Exercise goal: Repeat the listing in full, word for word.
____ Information provided
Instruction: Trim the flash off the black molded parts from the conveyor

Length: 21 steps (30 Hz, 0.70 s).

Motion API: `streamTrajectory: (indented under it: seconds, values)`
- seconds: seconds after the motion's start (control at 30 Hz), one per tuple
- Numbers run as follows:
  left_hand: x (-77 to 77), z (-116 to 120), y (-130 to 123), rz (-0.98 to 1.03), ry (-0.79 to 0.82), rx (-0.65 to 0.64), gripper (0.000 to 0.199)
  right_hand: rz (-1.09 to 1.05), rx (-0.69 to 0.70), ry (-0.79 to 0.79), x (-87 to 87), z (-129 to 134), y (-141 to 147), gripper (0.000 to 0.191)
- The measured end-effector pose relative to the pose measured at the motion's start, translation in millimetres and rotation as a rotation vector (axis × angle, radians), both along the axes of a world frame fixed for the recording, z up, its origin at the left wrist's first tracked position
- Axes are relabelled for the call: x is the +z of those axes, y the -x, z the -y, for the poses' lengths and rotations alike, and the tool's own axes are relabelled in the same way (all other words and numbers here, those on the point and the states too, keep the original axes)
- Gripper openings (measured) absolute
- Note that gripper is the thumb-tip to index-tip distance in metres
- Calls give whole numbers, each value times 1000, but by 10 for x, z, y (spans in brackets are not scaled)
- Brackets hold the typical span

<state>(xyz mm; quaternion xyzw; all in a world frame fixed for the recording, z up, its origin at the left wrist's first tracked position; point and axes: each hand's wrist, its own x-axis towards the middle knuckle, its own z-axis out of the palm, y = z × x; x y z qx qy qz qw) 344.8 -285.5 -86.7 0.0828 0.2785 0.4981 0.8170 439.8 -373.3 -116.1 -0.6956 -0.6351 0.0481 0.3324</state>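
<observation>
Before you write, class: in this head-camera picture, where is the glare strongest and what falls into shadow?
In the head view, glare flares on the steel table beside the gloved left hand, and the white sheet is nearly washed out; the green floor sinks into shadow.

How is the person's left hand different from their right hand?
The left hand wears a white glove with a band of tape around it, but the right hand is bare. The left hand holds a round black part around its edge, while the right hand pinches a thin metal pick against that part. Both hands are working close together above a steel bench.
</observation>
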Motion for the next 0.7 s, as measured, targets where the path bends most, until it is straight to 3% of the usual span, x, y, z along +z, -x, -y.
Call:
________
The completed task:
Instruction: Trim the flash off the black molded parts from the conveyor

Length: 21 steps (30 Hz, 0.70 s).

Motion API: `streamTrajectory: (indented under it: seconds, values)`
- seconds: seconds after the motion's start (control at 30 Hz), one per tuple
- Numbers run as follows:
  left_hand: x (-77 to 77), z (-116 to 120), y (-130 to 123), rz (-0.98 to 1.03), ry (-0.79 to 0.82), rx (-0.65 to 0.64), gripper (0.000 to 0.199)
  right_hand: rz (-1.09 to 1.05), rx (-0.69 to 0.70), ry (-0.79 to 0.79), x (-87 to 87), z (-129 to 134), y (-141 to 147), gripper (0.000 to 0.191)
- The measured end-effector pose relative to the pose measured at the motion's start, translation in millimetres and rotation as a rotation vector (axis × angle, radians), both along the axes of a world frame fixed for the recording, z up, its origin at the left wrist's first tracked position
- Axes are relabelled for the call: x is the +z of those axes, y the -x, z the -y, for the poses' lengths and rotations alike, and the tool's own axes are relabelled in the same way (all other words and numbers here, those on the point and the states too, keep the original axes)
- Gripper openings (measured) absolute
- Note that gripper is the thumb-tip to index-tip distance in metres
- Calls give whole numbers, each value times 1000, but by 10 for x, z, y (spans in brackets are not scaled)
- Brackets hold the typical span

<state>(xyz mm; quaternion xyzw; all in a world frame fixed for the recording, z up, its origin at the left wrist's first tracked position; point and axes: each hand's wrist, its own x-axis towards the middle knuckle, its own z-axis out of the palm, y = z × x; x y z qx qy qz qw) 344.8 -285.5 -86.7 0.0828 0.2785 0.4981 0.8170 439.8 -373.3 -116.1 -0.6956 -0.6351 0.0481 0.3324</state>
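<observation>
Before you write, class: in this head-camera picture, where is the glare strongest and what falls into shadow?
In the head view, glare flares on the steel table beside the gloved left hand, and the white sheet is nearly washed out; the green floor sinks into shadow.

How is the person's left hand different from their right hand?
The left hand wears a white glove with a band of tape around it, but the right hand is bare. The left hand holds a round black part around its edge, while the right hand pinches a thin metal pick against that part. Both hands are working close together above a steel bench.
</observation>
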Motion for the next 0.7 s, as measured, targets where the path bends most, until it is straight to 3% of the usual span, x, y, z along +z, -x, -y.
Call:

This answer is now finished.